Lorsque la maladie le permet, il est aussi possible de préserver la prostate, permettant ainsi une excellente continence, et la conservation d’une vie sexuelle de qualité, tout en enlevant la vessie et en remplaçant cette dernière par de l’intestin.

D’autres traitements sont proposés qui consistent à utiliser après la résection endoscopique, une chimiothérapie associée à des rayons par voie externe, espérant ainsi stériliser la tumeur. En cas d’évolution, la chirurgie radicale d’ablation redevient nécessaire.

Lorsqu’il existe des ganglions atteints ou d’autres métastases, la chimiothérapie a une certaine efficacité et peut être légitimement proposée au malade.

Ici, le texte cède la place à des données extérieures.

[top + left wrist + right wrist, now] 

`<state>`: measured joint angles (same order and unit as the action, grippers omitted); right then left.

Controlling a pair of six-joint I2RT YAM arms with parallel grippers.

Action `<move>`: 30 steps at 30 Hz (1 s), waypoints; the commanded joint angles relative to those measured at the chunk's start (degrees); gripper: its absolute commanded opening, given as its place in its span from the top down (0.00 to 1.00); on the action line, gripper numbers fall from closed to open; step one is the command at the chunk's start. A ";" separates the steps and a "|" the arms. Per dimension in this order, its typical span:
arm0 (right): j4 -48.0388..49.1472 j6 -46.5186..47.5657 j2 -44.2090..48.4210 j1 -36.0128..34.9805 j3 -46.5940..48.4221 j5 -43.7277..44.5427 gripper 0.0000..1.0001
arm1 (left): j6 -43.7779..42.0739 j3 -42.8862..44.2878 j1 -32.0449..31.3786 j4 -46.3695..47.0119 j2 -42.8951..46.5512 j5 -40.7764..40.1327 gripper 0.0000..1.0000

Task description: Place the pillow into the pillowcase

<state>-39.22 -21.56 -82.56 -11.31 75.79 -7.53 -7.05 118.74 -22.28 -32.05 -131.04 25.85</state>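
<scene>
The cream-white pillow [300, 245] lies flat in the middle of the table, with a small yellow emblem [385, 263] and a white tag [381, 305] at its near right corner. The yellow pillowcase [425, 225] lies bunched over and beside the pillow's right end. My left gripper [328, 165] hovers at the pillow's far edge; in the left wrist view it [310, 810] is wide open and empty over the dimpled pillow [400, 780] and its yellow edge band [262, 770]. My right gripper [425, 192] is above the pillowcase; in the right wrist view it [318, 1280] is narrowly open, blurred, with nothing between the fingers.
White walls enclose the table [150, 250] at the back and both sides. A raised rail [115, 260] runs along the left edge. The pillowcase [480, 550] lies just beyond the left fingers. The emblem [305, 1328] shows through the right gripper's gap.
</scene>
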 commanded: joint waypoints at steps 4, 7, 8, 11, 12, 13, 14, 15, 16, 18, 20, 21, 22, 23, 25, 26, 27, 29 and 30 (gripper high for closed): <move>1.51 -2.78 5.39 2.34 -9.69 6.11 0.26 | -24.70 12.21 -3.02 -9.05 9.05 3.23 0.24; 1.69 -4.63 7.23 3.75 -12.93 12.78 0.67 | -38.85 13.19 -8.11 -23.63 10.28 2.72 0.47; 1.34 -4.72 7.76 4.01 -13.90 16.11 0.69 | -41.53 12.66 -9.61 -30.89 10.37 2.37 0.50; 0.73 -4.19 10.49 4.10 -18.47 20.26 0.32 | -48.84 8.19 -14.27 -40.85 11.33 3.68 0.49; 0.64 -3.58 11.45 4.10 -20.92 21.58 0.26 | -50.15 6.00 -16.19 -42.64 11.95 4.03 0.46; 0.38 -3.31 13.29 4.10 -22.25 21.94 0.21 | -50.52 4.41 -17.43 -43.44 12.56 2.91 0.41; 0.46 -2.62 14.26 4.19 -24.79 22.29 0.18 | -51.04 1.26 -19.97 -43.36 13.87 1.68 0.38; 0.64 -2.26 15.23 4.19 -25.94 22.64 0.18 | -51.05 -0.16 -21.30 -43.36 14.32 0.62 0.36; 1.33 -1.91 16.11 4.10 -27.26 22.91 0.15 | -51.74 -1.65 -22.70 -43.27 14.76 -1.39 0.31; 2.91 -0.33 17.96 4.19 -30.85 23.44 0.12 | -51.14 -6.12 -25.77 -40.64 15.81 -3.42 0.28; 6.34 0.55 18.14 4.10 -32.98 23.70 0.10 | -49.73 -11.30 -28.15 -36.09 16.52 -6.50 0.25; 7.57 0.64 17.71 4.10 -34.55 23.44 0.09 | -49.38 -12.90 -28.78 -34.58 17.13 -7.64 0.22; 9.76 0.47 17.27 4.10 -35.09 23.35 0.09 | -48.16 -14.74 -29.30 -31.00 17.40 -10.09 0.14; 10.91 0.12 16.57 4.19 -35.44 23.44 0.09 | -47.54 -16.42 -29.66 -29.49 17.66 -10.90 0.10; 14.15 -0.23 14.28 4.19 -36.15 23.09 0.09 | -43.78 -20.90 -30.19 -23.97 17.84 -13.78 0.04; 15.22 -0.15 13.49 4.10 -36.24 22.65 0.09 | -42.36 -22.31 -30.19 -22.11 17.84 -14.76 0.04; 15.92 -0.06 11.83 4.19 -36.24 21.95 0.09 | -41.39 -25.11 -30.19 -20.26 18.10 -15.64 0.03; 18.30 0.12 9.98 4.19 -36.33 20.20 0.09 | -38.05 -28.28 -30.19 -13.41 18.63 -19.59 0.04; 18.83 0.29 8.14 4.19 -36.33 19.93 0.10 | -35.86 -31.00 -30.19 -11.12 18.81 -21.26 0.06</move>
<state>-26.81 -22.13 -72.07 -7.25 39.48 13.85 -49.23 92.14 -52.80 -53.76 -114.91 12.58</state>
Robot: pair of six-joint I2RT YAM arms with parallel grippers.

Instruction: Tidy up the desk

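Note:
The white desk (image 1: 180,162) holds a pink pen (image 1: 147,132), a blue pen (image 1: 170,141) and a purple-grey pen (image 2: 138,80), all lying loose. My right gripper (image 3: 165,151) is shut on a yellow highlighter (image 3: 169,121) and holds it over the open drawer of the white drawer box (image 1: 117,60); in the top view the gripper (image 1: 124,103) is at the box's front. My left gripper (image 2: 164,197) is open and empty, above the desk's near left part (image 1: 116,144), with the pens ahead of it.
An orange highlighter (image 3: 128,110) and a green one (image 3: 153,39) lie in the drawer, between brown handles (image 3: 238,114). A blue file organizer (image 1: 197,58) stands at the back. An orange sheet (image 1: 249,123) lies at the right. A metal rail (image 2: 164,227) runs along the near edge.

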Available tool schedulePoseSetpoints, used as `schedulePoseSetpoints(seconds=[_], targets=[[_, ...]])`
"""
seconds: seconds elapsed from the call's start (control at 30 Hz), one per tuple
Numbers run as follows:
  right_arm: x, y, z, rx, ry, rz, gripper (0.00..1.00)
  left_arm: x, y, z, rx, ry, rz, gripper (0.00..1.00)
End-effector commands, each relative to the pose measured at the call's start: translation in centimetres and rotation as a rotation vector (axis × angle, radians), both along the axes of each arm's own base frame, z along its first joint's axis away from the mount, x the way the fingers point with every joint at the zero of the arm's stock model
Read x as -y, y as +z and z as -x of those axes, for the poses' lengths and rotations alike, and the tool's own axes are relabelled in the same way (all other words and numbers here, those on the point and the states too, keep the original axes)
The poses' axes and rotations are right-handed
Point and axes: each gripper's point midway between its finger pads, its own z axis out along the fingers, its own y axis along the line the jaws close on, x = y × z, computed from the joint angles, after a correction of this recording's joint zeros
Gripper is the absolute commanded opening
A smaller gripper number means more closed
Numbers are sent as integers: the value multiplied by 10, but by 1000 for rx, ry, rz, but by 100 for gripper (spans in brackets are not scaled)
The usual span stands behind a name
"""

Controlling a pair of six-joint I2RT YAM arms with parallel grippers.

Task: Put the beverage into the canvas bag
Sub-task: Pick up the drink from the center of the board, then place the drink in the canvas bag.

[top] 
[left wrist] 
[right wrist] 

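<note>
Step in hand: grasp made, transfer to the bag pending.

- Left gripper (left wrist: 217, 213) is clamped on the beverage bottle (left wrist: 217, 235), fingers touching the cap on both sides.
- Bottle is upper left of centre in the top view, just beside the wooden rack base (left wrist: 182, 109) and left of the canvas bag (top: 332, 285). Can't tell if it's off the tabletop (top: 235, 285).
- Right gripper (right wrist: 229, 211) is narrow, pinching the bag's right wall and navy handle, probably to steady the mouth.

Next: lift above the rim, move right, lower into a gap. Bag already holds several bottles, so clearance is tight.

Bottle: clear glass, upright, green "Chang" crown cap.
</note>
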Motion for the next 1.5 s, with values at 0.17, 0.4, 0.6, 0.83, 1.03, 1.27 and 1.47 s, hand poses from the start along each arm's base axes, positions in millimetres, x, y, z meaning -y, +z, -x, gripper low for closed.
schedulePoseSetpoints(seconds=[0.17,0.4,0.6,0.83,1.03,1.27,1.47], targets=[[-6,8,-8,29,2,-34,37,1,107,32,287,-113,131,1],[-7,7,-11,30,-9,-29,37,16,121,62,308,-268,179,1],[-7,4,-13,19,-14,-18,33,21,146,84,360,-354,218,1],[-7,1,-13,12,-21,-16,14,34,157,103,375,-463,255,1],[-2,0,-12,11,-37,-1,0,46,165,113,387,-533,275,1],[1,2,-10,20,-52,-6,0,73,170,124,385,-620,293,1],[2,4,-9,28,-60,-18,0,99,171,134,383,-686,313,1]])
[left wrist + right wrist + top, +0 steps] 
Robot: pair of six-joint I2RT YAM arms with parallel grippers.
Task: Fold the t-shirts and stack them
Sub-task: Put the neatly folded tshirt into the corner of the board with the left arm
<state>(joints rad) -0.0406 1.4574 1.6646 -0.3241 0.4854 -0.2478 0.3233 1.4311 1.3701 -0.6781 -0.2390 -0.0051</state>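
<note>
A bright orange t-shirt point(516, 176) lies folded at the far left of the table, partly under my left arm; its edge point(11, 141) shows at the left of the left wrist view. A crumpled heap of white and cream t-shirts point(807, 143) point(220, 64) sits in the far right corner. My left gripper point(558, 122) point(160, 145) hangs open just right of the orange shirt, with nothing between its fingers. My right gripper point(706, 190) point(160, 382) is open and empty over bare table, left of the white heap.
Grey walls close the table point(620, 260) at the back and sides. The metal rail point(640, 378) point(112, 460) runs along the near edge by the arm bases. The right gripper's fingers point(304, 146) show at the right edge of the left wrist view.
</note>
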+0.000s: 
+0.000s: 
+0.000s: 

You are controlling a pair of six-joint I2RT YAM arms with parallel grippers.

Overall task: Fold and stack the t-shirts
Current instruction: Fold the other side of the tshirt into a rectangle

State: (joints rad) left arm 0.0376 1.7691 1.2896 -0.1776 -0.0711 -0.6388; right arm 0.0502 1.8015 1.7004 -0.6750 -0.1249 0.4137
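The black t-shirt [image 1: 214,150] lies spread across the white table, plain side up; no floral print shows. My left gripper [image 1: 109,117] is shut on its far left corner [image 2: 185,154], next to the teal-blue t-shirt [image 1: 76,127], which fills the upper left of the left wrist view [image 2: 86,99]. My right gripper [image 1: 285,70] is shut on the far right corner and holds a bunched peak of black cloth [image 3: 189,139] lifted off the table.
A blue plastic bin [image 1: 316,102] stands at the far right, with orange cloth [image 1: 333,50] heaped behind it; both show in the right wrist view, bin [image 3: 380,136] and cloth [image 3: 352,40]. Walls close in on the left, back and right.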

En revanche, le fait de proposer systématiquement une chimiothérapie après l’intervention d’ablation de la vessie est beaucoup plus discutable.

AVEC QUELS EXAMENS DOIT-ON ÊTRE SUIVI LORSQU’ON A UNE TUMEUR INFILTRANTE DE LA VESSIE ?

En fonction du moyen de dériver les urines, on réalisera un bilan sanguin avec un ionogramme, un dosage de la créatinine et en vue de recherche une éventuelle récidive ou des métastases, un scanner abdominal et pelvien et thoracique, ou une radio du thorax et une échographie hépatique.

Le rythme de ces examens peut être de six mois les trois premières années, puis environ un an ensuite.

Au total, les tumeurs de la vessie sont relativement fréquentes, il s’agit de tumeurs qui peuvent être cancéreuses et, dans ce cas, agressives. C’est en pensant à les prendre en charge tôt, dès le premier saignement que nous pourrons offrir aux malades, en plus de durée et du confort de vie, les traitements les mieux adaptés et les moins mutilants.